* _WORK REQUEST_
Using the records that follow, copy every line containing the word "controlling".

* _DATA FOR PROCESSING_
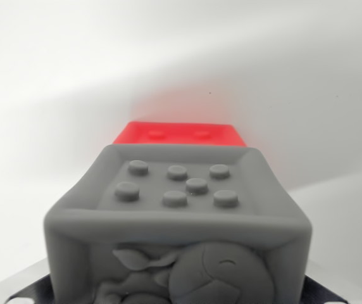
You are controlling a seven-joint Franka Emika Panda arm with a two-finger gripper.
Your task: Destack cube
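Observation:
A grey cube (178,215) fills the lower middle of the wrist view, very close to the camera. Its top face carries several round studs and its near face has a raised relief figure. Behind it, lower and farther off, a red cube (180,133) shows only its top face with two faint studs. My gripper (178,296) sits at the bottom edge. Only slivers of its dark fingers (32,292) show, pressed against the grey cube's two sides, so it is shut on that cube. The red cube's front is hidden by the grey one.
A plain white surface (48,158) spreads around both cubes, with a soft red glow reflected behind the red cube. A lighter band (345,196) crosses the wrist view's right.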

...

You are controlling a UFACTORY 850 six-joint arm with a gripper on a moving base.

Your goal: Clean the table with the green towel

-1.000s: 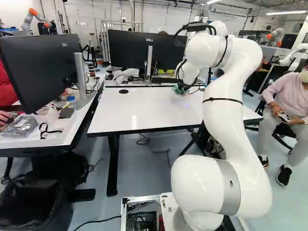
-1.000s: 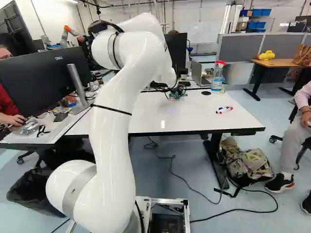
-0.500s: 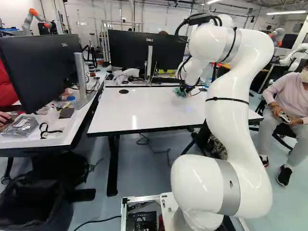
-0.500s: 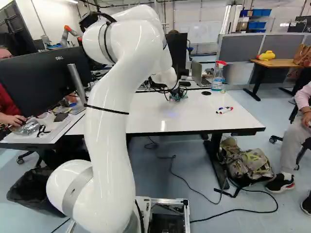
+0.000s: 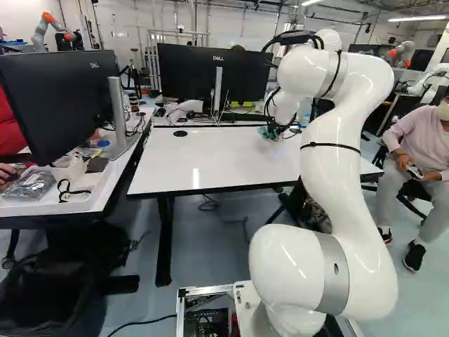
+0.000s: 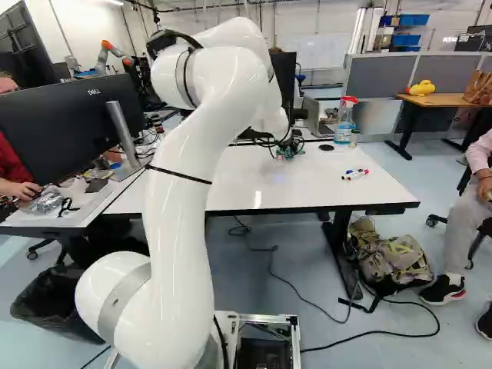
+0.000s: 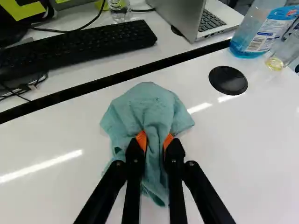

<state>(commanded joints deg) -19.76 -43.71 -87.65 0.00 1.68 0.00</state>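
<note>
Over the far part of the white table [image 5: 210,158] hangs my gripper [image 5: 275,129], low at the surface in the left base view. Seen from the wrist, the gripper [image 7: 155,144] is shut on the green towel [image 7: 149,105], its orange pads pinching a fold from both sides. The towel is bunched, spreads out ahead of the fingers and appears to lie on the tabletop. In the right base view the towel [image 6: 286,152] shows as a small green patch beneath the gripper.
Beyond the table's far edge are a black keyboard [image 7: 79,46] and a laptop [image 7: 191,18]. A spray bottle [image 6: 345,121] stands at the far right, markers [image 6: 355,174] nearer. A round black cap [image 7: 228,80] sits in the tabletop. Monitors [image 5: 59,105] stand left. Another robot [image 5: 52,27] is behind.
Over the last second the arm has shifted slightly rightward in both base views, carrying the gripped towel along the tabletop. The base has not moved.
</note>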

* _OUTPUT FOR THIS EXERCISE_
You are controlling a seven-joint Franka Emika Panda arm with a two-finger gripper.
You are controlling a UFACTORY 850 six-joint arm with a gripper on a moving base.

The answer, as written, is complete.